HTX (Home Team Science & Technology Agency)

Lead Engineer - AI Infrastructure, HTxAI

Singapore

9 days ago
Save Job

Summary

HTX is the world’s first Science and Technology agency for Public Safety and Security. As a statutory board of the Ministry of Home Affairs and integral to the Home Team, our shared mission is to amplify, augment and accelerate the Home Team’s advantage in securing Singapore as the safest place on planet earth.


The jobholder will be part of the AI Infrastructure, which is a foundational piece to enable the HTxAI movement. The multi-disciplinary team envisions, designs, implements, tests, delivers, and sustains MHA’s next-generation on-premise AI/ML & Cloud infrastructure. These technologies/solutions span an integrative approach of software, hardware and algorithms to drive computational accelerators across diverse workloads, including AI, machine learning, large-scale search, simulations, and security for AI.


As the Lead Engineer in AI Infrastructure, you will play a pivotal role in design, development and integration of accelerated computing solutions, as continual development of the on-premise enterprise infrastructure, to meet the diverse applications in public safety and security.

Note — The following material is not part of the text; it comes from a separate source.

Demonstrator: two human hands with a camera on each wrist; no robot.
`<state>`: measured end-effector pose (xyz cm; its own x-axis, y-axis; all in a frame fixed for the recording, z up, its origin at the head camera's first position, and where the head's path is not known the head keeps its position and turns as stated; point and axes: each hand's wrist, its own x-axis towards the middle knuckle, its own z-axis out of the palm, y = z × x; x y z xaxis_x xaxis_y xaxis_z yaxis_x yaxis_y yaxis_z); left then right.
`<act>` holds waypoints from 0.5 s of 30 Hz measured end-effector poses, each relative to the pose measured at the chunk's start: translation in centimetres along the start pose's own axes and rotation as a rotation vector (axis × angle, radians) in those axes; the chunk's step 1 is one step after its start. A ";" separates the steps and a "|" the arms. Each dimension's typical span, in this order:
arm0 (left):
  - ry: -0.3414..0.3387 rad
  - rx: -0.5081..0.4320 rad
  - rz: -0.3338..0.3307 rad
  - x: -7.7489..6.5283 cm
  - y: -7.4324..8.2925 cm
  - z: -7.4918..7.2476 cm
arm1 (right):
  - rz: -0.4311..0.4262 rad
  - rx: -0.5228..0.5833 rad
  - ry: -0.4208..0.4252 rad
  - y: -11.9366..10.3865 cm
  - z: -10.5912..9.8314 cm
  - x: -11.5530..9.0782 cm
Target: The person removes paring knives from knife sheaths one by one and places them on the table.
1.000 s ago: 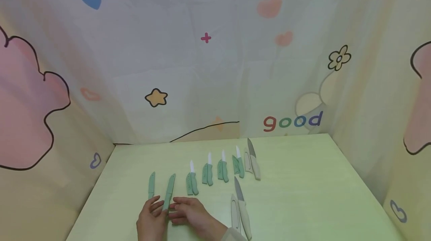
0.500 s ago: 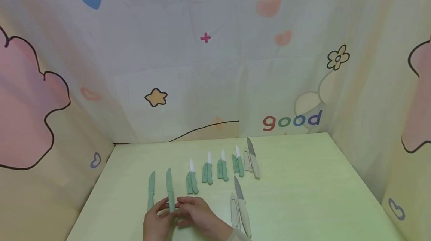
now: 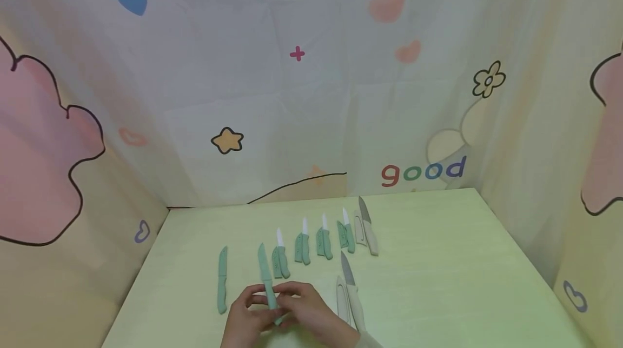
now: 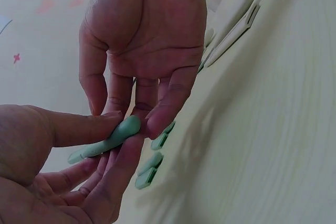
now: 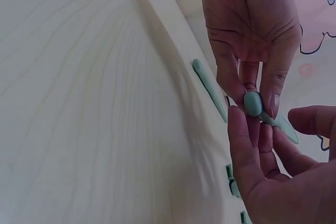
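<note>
A green knife, its blade covered by a green sheath, is held tilted over the table near the front. My left hand pinches its handle between thumb and fingers, as the left wrist view shows. My right hand is beside the handle, fingertips right at it; in the right wrist view its thumb stands apart from the knife. Left of my hands lies a second sheathed green knife. Just beyond is a bare white-bladed green knife with its sheath alongside.
Several more green knives, one a green-handled knife, run in a slanting row toward the back. A cream-handled knife ends that row. Another cream-handled knife and its sheath lie near my right forearm. Printed curtains surround the table.
The held knife has moved right, away from the sheathed knife on the left, and its tip has swung from leaning right to leaning left. Both hands have shifted right with it.
</note>
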<state>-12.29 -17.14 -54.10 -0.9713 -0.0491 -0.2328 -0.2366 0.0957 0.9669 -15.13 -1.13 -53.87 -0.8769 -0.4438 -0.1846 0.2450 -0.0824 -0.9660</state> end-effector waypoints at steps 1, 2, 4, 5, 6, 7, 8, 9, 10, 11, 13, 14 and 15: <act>-0.017 -0.003 0.005 -0.1 0.0 0.1 | -0.004 -0.005 0.007 0.0 -0.2 -0.1; -0.035 -0.008 0.010 -0.1 0.1 0.2 | -0.004 -0.008 0.012 -0.1 -0.4 -0.3; -0.072 -0.015 0.026 -0.2 0.1 0.5 | 0.000 -0.012 0.021 -0.2 -0.8 -0.6; -0.091 -0.018 0.038 -0.2 0.1 0.6 | 0.001 -0.016 0.024 -0.2 -1.0 -0.7; -0.108 -0.019 0.047 -0.3 0.2 0.8 | 0.004 -0.020 0.029 -0.2 -1.2 -0.9; -0.123 -0.018 0.055 -0.3 0.2 1.1 | 0.006 -0.026 0.032 -0.3 -1.5 -1.1; -0.137 -0.013 0.063 -0.3 0.2 1.3 | 0.009 -0.032 0.034 -0.3 -1.8 -1.2; -0.148 -0.006 0.070 -0.3 0.3 1.6 | 0.008 -0.040 0.037 -0.3 -2.1 -1.4; -0.156 0.003 0.074 -0.3 0.3 1.9 | 0.010 -0.050 0.041 -0.3 -2.3 -1.6; -0.163 0.008 0.074 -0.2 0.4 2.2 | 0.010 -0.058 0.044 -0.3 -2.6 -1.8; -0.171 0.026 0.069 -0.3 0.4 2.8 | 0.017 -0.070 0.048 -0.3 -3.2 -2.2; -0.177 0.033 0.065 -0.3 0.4 3.1 | 0.023 -0.074 0.048 -0.2 -3.5 -2.4; -0.186 0.035 0.059 -0.3 0.3 3.4 | 0.030 -0.078 0.048 -0.2 -3.8 -2.6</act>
<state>-12.16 -13.73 -54.08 -0.9706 0.1417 -0.1947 -0.1771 0.1278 0.9759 -14.42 3.41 -53.84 -0.8888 -0.4018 -0.2206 0.2403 0.0014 -0.9707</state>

The Lead Engineer is also expected to manage daily infrastructure operations and constantly innovate to optimise the on-premise infrastructure, with objectives to ensure robust, scalable and secure hosting infrastructure services for Home Team operations.

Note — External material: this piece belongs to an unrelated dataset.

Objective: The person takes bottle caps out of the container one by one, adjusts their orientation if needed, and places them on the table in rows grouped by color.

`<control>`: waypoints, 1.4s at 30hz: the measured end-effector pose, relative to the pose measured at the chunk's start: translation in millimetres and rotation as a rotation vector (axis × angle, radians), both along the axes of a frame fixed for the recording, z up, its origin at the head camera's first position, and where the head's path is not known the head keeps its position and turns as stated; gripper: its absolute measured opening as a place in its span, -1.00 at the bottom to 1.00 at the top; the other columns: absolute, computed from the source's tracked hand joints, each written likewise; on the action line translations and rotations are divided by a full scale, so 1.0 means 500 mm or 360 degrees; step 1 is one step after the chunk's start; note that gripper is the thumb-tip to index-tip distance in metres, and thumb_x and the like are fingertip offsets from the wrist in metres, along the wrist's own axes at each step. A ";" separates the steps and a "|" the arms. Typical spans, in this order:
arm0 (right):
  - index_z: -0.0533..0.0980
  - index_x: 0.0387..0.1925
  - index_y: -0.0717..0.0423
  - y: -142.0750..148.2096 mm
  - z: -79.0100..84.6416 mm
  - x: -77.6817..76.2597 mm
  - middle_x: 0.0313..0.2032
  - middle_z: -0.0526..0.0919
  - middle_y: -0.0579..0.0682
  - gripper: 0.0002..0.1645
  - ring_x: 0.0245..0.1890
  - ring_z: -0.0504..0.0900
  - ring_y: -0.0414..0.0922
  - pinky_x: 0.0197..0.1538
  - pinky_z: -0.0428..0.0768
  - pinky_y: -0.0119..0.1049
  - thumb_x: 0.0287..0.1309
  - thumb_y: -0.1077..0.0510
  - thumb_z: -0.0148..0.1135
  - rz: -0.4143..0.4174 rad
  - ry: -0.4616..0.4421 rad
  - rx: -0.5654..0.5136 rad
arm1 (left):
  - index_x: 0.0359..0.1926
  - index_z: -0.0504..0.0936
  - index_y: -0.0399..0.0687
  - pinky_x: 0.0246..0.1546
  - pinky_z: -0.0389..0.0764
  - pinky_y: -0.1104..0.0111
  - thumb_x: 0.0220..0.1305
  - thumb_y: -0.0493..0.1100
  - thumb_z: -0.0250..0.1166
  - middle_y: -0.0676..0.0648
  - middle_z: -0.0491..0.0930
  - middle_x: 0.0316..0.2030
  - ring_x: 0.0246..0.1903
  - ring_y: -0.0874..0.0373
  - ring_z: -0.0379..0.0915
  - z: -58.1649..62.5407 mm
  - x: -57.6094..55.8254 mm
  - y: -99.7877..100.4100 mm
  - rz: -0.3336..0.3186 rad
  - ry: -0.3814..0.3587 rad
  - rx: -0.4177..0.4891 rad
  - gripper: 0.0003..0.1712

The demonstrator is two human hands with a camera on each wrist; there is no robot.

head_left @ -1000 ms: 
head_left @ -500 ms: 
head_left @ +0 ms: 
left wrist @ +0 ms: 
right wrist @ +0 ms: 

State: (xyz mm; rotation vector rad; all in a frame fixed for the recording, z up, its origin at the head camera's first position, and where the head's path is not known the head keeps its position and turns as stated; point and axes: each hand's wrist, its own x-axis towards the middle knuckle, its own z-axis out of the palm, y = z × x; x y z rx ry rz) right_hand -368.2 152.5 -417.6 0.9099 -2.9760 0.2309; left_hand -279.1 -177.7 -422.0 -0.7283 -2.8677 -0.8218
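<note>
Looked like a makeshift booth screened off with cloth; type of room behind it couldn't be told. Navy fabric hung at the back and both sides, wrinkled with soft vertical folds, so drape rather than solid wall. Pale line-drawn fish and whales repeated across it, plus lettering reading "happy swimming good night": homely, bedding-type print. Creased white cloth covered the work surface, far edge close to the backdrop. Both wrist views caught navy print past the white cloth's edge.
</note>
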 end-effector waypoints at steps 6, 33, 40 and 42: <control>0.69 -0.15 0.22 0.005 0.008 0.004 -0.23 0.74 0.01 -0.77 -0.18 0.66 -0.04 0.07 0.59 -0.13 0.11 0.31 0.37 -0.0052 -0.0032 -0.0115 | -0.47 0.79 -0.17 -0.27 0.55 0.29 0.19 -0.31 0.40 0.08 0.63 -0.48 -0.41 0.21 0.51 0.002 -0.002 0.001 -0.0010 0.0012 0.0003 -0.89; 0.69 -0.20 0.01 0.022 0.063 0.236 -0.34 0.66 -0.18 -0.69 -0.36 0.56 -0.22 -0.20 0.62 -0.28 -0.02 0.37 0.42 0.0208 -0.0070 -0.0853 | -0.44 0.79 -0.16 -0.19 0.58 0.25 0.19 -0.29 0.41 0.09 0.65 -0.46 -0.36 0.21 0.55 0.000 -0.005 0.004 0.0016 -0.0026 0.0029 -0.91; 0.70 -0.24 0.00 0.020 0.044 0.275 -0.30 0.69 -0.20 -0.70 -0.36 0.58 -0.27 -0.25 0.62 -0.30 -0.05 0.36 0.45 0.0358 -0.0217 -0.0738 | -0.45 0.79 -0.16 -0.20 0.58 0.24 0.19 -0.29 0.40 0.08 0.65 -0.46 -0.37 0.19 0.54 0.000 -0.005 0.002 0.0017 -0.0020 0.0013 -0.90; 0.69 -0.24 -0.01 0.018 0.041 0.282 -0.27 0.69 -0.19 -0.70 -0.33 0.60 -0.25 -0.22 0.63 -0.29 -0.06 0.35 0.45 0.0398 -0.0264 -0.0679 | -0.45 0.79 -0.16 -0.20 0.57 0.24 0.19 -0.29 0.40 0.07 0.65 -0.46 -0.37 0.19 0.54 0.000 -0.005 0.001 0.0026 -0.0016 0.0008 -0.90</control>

We are looking for highly technical individuals who are passionate about technology, love to solve problems, must be able to code and have a sound engineering mind. The ideal candidate is one who dares to innovate, takes ownership, a great team player, inspires excellence, is a skilled learner and one who embraces failures.

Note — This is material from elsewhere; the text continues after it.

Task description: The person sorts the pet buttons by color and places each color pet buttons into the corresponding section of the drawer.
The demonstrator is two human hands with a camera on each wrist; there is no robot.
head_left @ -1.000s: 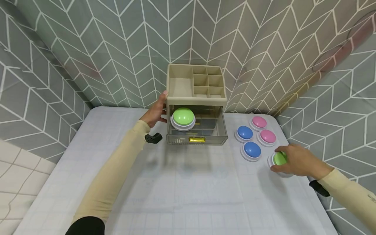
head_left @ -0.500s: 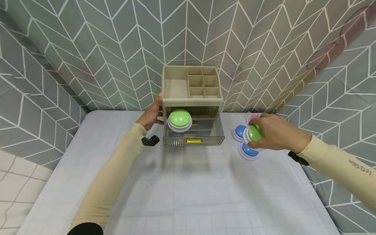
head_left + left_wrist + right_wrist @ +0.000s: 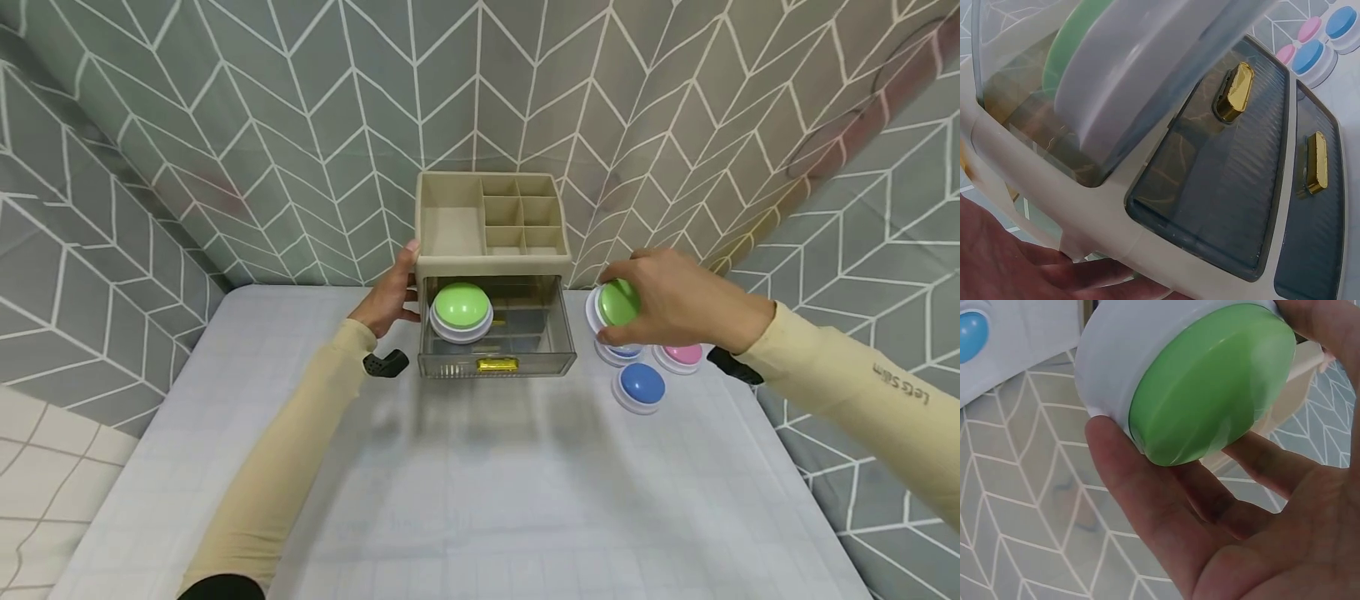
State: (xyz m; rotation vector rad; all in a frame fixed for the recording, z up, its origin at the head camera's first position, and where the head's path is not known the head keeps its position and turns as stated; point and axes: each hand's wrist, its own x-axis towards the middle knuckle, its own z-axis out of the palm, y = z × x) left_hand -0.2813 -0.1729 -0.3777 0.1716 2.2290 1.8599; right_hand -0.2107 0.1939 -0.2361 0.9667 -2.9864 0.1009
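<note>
In the head view a beige desk organizer (image 3: 491,265) stands at the back of the table, its clear top drawer (image 3: 536,365) pulled out. A green push button (image 3: 461,305) with a white base sits in the drawer's left part. My left hand (image 3: 390,298) rests against the organizer's left side with its fingers extended. My right hand (image 3: 675,300) holds another green push button (image 3: 619,302) by its rim, tilted, above the table right of the organizer. In the right wrist view fingers and thumb grip the white base around the green dome (image 3: 1216,387).
Below the held button, a blue push button is partly covered. Nearer the front stands another blue push button (image 3: 642,384), and a pink one (image 3: 682,355) shows beside the right wrist. Two shut lower drawers with gold handles (image 3: 1235,92) appear in the left wrist view. Patterned walls surround the table.
My right hand has lifted the green push button from the table's right side and carried it leftward and back, toward the organizer. The left hand stays against the organizer.
</note>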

What you would be working on:

  • Design, build, and sustain the on-premise AI & Cloud infrastructure for MHA.
  • Innovate with principles of Lean infrastructure Operations in managing high-performance computing environments, including GPU and other advanced compute clusters and cloud-based solutions.
  • Ensure the scalability, reliability, and security of digital infrastructure resources to support diverse user software and AI/ML and operational software workloads.
  • Innovate in accelerated computing by exploring novel algorithms and hardware solutions that push the boundaries of current computational capabilities, in the context of Home Team operations.
  • Implement best practices for infrastructure as code (IaC), configuration management, and version control.
  • Design, develop and integrate scalable accelerated computing architectures for complex computational tasks.
  • Ensure compliance with security policies and regulatory requirements.


What are we looking for:

  • Bachelor’s or Master’s degree in Computing / Computer Science / Engineering, or a related discipline.
  • 2-5 years of work experience in infrastructure engineering, with a focus on software development, software engineering and/or AI engineering.
  • Strong knowledge of cloud platforms (e.g., AWS, Google Cloud, Azure) and on-premises infrastructure.
  • Proficiency in software languages such as C++, Terraform, CISCO ACI scripts or similar.
  • Experience with setting up Kubernetes clusters, containerisation and workload scheduling, or similar.
  • Familiarity with database and storage solutions (e.g. PostGres, Redis, MongoDB and other vector databases).
  • Understanding of security best practices and compliance requirements for handling confidential data.
  • Excellent problem-solving skills and the ability to work independently and collaboratively in a fast-paced environment.
  • Strong communication skills and the ability to articulate complex technical concepts to non-technical stakeholders.


Preferred

  • Experience with MLOps and serving AI models, including distributed training and distributed inference.
  • Knowledge / Experience with security solutions for AI/ML.
  • Certifications in cloud platforms or infrastructure engineering.
  • Experience in implementing data processing technologies (e.g. Kafka), big data technologies and distributed systems.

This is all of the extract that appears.